- [WHAT YOU HAVE TO DO] Could the data below please be reproduced word for word, without the pictures?

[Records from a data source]
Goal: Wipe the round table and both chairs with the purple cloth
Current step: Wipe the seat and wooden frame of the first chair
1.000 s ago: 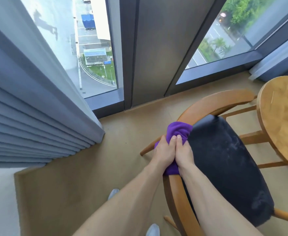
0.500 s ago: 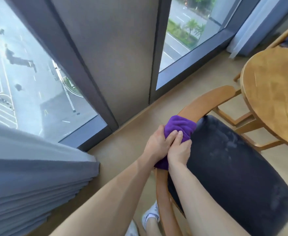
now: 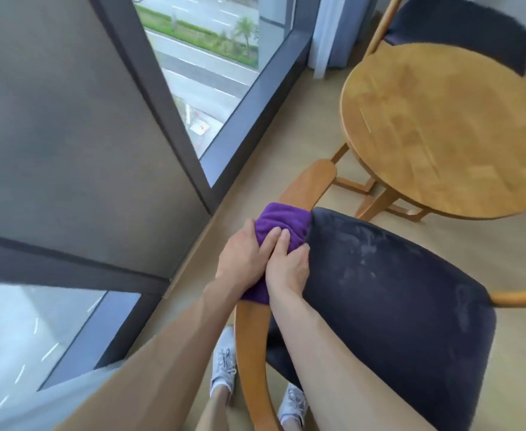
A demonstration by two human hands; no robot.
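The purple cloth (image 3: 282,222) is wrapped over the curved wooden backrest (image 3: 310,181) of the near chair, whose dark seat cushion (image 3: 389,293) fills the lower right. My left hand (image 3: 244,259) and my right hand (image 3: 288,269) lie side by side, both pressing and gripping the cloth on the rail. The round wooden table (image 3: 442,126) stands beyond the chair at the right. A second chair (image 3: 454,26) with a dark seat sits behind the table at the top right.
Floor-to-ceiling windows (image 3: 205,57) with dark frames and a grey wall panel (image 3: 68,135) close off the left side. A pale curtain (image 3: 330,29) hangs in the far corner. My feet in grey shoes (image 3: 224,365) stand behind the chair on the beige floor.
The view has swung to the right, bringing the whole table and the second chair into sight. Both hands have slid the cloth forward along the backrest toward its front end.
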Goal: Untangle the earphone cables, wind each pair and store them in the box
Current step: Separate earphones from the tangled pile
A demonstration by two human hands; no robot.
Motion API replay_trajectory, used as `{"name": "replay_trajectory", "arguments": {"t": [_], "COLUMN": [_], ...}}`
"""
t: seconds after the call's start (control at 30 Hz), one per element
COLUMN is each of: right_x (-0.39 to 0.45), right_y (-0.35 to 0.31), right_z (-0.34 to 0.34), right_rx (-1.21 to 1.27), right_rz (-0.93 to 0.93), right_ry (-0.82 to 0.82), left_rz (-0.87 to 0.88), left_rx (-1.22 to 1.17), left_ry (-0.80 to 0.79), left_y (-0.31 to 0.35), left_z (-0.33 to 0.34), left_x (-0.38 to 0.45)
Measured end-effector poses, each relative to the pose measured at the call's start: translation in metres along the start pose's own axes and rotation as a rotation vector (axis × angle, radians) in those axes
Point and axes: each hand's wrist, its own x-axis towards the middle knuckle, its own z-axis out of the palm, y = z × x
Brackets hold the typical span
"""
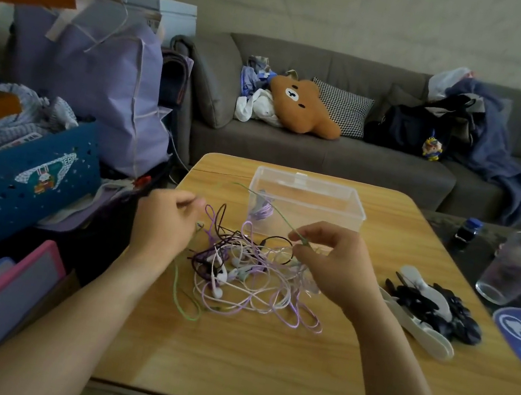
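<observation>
A tangle of earphone cables (248,275), white, purple, lilac and black, lies in the middle of the wooden table (257,364). A thin green cable (265,203) runs taut above it between my hands, and its loose end (180,298) loops down at the left of the pile. My left hand (166,220) pinches one end of the green cable. My right hand (331,262) pinches the green cable over the right side of the pile. Behind stands a clear plastic box (307,207), lid off, with a wound purple pair (262,210) inside.
Black and white clips or hair items (431,306) lie right of the pile. A drinking glass (518,269) and a small bottle (467,232) stand at the far right. A blue basket (22,176) and bags crowd the left. A grey sofa (329,153) is behind.
</observation>
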Motion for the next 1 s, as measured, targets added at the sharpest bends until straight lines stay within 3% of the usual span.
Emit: {"name": "replay_trajectory", "arguments": {"t": [0.17,0.3,0.43,0.5,0.63,0.77,0.87,1.0], "right_x": [0.003,0.001,0.000,-0.001,-0.004,-0.008,-0.011,-0.014], "right_y": [0.002,0.004,0.003,0.000,-0.007,-0.016,-0.018,-0.018], "right_z": [0.000,0.001,0.003,0.004,0.010,0.017,0.021,0.024], "right_rx": [-0.066,-0.251,-0.461,-0.398,-0.196,-0.072,-0.064,-0.048], "right_rz": [-0.014,-0.008,-0.003,-0.066,-0.244,-0.465,-0.537,-0.505], "right_ry": [0.198,0.035,-0.064,-0.019,0.142,0.235,0.241,0.142], "left_rz": [-0.073,-0.223,-0.434,-0.334,0.179,0.573,0.648,0.563], "left_rx": [-0.404,-0.643,-0.577,-0.385,-0.254,-0.196,-0.084,-0.119], "left_ry": [0.120,0.138,0.041,0.024,0.099,-0.128,-0.191,-0.219], "left_y": [0.014,0.015,0.008,0.014,0.049,0.075,0.075,0.066], "left_z": [-0.014,-0.023,-0.023,-0.025,-0.034,-0.021,-0.012,-0.014], "left_x": [0.001,0.003,0.009,0.003,-0.018,-0.037,-0.038,-0.032]}}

- [RESPONSE]
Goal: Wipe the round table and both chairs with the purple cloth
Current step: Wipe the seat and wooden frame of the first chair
1.000 s ago: 
0.500 s ago: 
now: 
A demonstration by two human hands; no robot.
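The purple cloth (image 3: 282,222) is wrapped over the curved wooden backrest (image 3: 310,181) of the near chair, whose dark seat cushion (image 3: 389,293) fills the lower right. My left hand (image 3: 244,259) and my right hand (image 3: 288,269) lie side by side, both pressing and gripping the cloth on the rail. The round wooden table (image 3: 442,126) stands beyond the chair at the right. A second chair (image 3: 454,26) with a dark seat sits behind the table at the top right.
Floor-to-ceiling windows (image 3: 205,57) with dark frames and a grey wall panel (image 3: 68,135) close off the left side. A pale curtain (image 3: 330,29) hangs in the far corner. My feet in grey shoes (image 3: 224,365) stand behind the chair on the beige floor.
The view has swung to the right, bringing the whole table and the second chair into sight. Both hands have slid the cloth forward along the backrest toward its front end.
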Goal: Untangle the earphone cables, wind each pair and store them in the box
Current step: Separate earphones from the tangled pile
A demonstration by two human hands; no robot.
Motion API replay_trajectory, used as `{"name": "replay_trajectory", "arguments": {"t": [_], "COLUMN": [_], ...}}`
"""
t: seconds after the call's start (control at 30 Hz), one per element
COLUMN is each of: right_x (-0.39 to 0.45), right_y (-0.35 to 0.31), right_z (-0.34 to 0.34), right_rx (-1.21 to 1.27), right_rz (-0.93 to 0.93), right_ry (-0.82 to 0.82), left_rz (-0.87 to 0.88), left_rx (-1.22 to 1.17), left_ry (-0.80 to 0.79), left_y (-0.31 to 0.35), left_z (-0.33 to 0.34), left_x (-0.38 to 0.45)
Measured end-effector poses, each relative to the pose measured at the call's start: translation in metres along the start pose's own axes and rotation as a rotation vector (axis × angle, radians) in those axes
Point and axes: each hand's wrist, its own x-axis towards the middle knuckle, its own z-axis out of the palm, y = z × x
Brackets hold the typical span
"""
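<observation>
A tangle of earphone cables (248,275), white, purple, lilac and black, lies in the middle of the wooden table (257,364). A thin green cable (265,203) runs taut above it between my hands, and its loose end (180,298) loops down at the left of the pile. My left hand (166,220) pinches one end of the green cable. My right hand (331,262) pinches the green cable over the right side of the pile. Behind stands a clear plastic box (307,207), lid off, with a wound purple pair (262,210) inside.
Black and white clips or hair items (431,306) lie right of the pile. A drinking glass (518,269) and a small bottle (467,232) stand at the far right. A blue basket (22,176) and bags crowd the left. A grey sofa (329,153) is behind.
</observation>
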Motion for the next 1 s, as measured, targets added at the sharpest bends until straight lines stay within 3% of the usual span.
Emit: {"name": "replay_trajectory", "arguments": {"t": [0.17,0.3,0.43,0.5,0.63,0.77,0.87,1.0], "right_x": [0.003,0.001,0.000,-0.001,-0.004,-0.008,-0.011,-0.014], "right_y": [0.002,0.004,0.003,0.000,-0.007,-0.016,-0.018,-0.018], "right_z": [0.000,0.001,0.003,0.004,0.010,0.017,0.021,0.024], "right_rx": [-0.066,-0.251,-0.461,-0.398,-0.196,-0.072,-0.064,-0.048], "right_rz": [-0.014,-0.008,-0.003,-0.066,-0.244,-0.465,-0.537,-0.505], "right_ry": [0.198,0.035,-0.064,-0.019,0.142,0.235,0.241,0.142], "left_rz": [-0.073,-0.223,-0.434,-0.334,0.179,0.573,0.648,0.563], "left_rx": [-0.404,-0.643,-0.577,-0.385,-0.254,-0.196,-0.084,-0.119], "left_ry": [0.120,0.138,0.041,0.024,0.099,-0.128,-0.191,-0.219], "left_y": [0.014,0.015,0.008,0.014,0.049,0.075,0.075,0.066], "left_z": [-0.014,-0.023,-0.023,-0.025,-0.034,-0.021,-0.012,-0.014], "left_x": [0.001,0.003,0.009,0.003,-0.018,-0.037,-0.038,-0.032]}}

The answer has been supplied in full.